Alors, est-il possible d'imaginer qu'un jour il renonce à M, pour ne plus être que Mathieu Chedid? «Il y a probablement un moment où je n'aurai plus de plaisir, ou tout simplement plus de cheveux», plaisante-t-il. Comment pourrait-il alors se coiffer de son M? «C'est très important de bien commencer et de bien finir les histoires, et lorsque le moment sera venu, je sais que j'aurai l'envie de bien aboutir cette histoire, je ne sais pas comment et pourquoi, mais je sais que, a priori, j'aurai le recul suffisant pour m'arrêter à temps.» Et elle se terminera comme elle a commencé, en musique. Mais il ne semble pas encore s'être lassé de son personnage, et nous non plus.

Mathieu Chedid a de qui tenir. Sa grand-mère, Andrée Chedid, écrit de la poésie. Né au Caire de deux parents libanais, est le célèbre musicien que l'on connaît aujourd'hui. «Je suis très respectueux et très fier de ma famille», déclare Mathieu Chedid. La légèreté du personnage de M contraste étrangement avec l'engagement des artistes de sa famille. «On dit tous la même chose, mais on a différentes façons de l'exprimer», explique Mathieu Chedid. M, un artiste engagé, alors? C'est une question à laquelle il répond, non sans raison, avec beaucoup de précautions. «Mon personnage me permet de faire les choses profondément, mais avec beaucoup de légèreté. Mon engagement est humain, plus souterrain, il est très difficile d'écrire des chansons engagées, le danger est d'enfoncer des portes ouvertes. Mon père est un très bon exemple, ses chansons sont justes et engagées. Je ne sais pas si je me sens capable de prendre le relais», avoue-t-il enfin.

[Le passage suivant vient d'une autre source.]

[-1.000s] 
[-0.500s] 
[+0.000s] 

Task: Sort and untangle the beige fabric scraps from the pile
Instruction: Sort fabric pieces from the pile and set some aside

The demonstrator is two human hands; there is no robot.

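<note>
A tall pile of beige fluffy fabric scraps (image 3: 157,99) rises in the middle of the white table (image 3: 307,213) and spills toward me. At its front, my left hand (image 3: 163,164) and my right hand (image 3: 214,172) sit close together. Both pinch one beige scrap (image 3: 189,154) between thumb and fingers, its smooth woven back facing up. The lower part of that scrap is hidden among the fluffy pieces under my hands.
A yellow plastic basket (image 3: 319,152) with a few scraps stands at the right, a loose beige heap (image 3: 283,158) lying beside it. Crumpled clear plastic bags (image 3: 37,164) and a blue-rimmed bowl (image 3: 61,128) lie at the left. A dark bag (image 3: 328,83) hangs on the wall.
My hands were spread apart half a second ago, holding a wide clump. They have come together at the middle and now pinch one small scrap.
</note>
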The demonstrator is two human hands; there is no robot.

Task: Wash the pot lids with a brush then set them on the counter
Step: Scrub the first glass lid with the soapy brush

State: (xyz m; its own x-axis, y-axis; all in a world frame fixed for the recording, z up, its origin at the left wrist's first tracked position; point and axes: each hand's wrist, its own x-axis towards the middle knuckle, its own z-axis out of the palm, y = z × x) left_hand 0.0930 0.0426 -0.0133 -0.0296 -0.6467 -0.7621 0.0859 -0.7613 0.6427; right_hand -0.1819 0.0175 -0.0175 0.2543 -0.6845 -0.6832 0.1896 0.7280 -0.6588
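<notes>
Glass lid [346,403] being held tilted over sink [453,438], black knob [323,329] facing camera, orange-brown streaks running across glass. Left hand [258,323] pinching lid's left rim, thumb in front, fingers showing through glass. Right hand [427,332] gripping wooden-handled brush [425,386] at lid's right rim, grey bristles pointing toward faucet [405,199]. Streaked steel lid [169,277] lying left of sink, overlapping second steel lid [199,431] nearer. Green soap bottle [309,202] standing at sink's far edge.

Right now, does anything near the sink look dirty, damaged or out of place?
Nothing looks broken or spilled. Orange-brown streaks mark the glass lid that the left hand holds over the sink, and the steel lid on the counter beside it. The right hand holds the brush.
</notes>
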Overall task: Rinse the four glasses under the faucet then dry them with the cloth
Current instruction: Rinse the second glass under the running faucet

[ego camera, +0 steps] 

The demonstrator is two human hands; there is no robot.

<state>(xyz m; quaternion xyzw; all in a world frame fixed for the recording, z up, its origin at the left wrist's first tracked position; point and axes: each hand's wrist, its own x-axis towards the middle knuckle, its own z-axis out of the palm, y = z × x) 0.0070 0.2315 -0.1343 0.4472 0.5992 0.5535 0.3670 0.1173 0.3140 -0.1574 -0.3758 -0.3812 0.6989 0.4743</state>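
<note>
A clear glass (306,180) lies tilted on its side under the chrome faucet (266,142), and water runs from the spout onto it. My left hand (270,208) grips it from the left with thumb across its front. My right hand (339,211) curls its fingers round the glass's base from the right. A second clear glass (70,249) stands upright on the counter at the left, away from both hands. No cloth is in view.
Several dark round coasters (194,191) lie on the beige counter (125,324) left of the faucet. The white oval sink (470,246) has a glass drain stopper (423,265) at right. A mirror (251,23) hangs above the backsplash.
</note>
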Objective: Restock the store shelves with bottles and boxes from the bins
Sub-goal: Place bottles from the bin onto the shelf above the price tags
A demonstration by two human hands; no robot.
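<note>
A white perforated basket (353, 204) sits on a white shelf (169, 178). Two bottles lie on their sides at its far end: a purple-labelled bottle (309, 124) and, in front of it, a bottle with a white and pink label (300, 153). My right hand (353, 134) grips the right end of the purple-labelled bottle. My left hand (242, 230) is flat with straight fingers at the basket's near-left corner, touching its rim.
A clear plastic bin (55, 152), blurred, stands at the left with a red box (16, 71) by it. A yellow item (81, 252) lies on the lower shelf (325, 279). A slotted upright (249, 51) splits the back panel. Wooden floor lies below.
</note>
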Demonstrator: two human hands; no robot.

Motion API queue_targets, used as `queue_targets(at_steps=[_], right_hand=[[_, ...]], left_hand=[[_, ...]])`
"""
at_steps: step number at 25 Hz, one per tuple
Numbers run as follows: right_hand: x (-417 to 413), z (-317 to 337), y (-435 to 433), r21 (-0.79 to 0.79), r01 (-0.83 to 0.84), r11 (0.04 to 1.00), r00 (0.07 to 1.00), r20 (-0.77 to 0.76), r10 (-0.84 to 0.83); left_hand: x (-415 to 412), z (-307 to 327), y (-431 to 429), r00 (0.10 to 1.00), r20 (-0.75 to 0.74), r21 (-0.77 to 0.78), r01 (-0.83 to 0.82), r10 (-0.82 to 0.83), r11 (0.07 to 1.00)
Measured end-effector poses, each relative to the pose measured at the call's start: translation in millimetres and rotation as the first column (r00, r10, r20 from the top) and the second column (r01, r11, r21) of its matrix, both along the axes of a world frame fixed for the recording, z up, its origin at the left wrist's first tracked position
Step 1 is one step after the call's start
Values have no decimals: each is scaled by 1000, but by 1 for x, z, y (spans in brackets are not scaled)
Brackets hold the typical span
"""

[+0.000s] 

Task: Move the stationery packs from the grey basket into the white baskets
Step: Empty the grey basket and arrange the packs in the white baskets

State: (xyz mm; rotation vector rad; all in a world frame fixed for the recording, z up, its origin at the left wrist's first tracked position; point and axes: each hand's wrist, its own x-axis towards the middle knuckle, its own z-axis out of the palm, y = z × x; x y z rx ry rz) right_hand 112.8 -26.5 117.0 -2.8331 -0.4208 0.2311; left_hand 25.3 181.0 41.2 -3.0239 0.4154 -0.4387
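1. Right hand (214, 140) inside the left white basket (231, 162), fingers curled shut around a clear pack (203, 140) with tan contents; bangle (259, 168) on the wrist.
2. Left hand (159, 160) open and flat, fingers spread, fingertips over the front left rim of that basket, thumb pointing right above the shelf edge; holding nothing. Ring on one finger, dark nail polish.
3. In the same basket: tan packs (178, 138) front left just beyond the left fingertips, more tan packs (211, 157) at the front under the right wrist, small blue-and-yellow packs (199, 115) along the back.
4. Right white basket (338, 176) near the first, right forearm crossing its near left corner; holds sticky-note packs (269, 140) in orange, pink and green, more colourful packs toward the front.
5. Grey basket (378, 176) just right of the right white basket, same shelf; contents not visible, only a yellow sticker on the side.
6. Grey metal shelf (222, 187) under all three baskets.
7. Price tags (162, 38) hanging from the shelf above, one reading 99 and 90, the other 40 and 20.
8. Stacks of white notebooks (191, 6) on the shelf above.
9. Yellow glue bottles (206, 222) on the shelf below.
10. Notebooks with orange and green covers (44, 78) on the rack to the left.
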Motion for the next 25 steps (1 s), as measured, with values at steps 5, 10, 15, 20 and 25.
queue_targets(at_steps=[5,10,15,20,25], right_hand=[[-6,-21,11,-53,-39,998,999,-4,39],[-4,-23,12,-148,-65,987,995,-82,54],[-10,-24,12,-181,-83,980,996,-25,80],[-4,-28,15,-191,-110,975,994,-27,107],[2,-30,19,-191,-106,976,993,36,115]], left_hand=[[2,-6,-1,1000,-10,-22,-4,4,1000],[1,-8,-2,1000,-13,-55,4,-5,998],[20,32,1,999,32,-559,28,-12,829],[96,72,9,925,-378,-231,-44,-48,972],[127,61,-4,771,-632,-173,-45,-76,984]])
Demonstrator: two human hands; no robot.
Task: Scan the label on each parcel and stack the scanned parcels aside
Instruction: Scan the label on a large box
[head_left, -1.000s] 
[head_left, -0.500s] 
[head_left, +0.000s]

Après quatre ans d'absence au Québec, Mathieu Chedid avait certaines appréhensions quant à l'accueil que lui réservait Montréal. «Les chansons sur le disque sont encore un peu vertes, doivent être mûries [...], j'électrise mes albums en concert, je développe beaucoup plus mes chansons sur scène.» Et M sans les concerts, ce n'est pas vraiment pareil. Mais l'angoisse est vite dissipée. Une soirée supplémentaire a même été programmée ce soir, avant les spectacles de demain et de jeudi. Le Spectrum sera transformé pour l'occasion. «On va changer tout le système de diffusion, pour améliorer la qualité du son, explique-t-il, cela peut paraître prétentieux, mais c'est vraiment parce que je veux pouvoir faire un spectacle de la plus grande qualité possible.» Alors, fini les concerts qui explosent, les invités improvisés?

Non, aucune inquiétude à avoir. Ce sera bien M qui sera au rendez-vous ce soir. «Je pense qu'on va vraiment péter les plombs complètement!», s'exclame-t-il, avec au coin des lèvres un sourire où transparaît enfin le diable qui sommeille en lui, enfin je veux dire en M.